=== EXERCISE AIM ===
Find "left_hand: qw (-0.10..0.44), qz" and "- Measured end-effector" in the records below. Copy the lines holding them and every line between, exactly, and no others.

=== MATERIAL FOR THIS TASK ===
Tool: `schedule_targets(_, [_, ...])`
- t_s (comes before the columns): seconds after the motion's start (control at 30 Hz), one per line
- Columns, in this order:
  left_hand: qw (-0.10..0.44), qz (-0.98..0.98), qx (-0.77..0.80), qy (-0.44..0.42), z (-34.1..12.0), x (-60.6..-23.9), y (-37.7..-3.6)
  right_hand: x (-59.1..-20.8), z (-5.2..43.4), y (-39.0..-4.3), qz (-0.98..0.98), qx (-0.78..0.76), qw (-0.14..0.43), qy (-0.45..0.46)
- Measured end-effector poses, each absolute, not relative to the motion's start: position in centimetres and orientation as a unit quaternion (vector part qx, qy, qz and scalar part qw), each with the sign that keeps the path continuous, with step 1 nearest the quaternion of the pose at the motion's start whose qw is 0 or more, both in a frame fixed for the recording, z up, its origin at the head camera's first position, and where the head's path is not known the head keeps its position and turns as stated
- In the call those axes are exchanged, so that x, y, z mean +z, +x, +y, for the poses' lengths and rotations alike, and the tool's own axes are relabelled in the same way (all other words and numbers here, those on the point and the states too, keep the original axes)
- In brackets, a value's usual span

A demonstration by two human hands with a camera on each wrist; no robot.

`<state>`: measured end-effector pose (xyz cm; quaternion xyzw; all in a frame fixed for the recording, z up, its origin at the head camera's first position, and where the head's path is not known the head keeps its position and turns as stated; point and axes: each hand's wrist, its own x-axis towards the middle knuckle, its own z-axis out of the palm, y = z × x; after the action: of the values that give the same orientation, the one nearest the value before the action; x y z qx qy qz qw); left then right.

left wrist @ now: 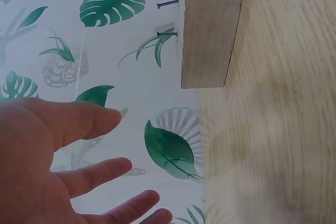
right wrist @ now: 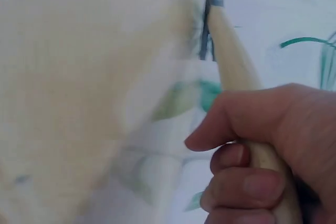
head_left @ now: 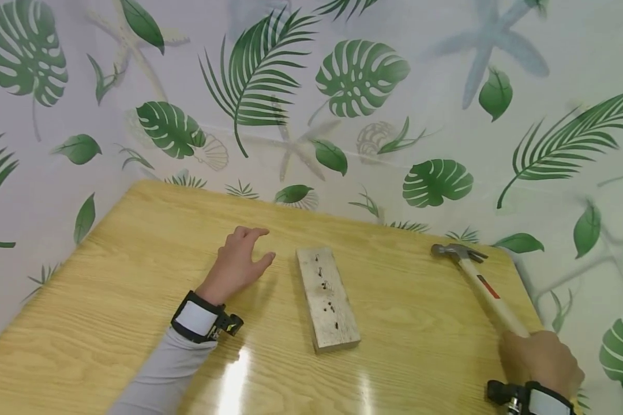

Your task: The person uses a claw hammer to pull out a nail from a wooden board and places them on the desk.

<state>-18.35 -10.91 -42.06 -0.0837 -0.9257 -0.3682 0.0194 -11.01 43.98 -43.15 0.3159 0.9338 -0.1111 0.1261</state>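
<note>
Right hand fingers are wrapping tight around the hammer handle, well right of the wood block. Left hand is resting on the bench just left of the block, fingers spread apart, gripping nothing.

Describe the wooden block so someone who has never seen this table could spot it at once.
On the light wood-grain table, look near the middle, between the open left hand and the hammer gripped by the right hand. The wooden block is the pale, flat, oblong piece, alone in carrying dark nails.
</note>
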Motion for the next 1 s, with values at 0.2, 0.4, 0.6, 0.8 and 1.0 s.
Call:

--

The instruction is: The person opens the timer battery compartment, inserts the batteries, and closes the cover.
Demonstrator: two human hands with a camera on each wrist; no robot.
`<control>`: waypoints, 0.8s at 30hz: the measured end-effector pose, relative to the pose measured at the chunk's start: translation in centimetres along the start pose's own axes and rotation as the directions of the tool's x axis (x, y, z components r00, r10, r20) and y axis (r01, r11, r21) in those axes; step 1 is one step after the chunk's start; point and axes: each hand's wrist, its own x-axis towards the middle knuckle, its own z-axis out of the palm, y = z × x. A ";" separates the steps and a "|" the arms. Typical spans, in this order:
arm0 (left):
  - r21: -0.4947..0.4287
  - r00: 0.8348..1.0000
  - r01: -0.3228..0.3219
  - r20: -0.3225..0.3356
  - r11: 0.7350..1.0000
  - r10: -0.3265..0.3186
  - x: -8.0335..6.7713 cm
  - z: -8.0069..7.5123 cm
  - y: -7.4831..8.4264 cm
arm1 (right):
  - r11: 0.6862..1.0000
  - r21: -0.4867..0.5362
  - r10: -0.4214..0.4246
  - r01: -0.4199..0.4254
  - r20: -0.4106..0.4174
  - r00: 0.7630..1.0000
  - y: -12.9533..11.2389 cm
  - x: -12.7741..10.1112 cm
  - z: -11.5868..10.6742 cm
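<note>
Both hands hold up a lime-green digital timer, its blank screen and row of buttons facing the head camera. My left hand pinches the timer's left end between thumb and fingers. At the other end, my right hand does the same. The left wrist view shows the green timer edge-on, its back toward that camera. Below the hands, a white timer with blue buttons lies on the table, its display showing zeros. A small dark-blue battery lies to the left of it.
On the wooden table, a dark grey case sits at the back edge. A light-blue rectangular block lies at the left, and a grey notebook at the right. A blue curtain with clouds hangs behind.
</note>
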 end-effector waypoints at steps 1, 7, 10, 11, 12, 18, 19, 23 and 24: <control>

=== EXERCISE SOLUTION ===
  left_hand: qw (-0.10..0.44), qz (-0.98..0.98), qx (-0.77..0.80), qy (-0.44..0.42), z (-34.1..12.0), x (-60.6..-23.9), y (-37.7..-3.6)
  right_hand: x (-59.1..-20.8), z (-5.2..43.4), y (-39.0..-4.3), qz (-0.98..0.98), qx (-0.78..0.76), qw (-0.14..0.43), qy (-0.45..0.46)
- Measured end-effector poses, each absolute, not relative to the motion's start: position in centimetres and orientation as a unit quaternion (vector part qx, qy, qz and scalar part qw), each with the sign that keeps the path continuous, with step 1 nearest the quaternion of the pose at the motion's start whose qw is 0 or more, both in a frame fixed for the recording, z up, its origin at the head camera's first position, and where the head's path is not known the head keeps its position and turns as stated

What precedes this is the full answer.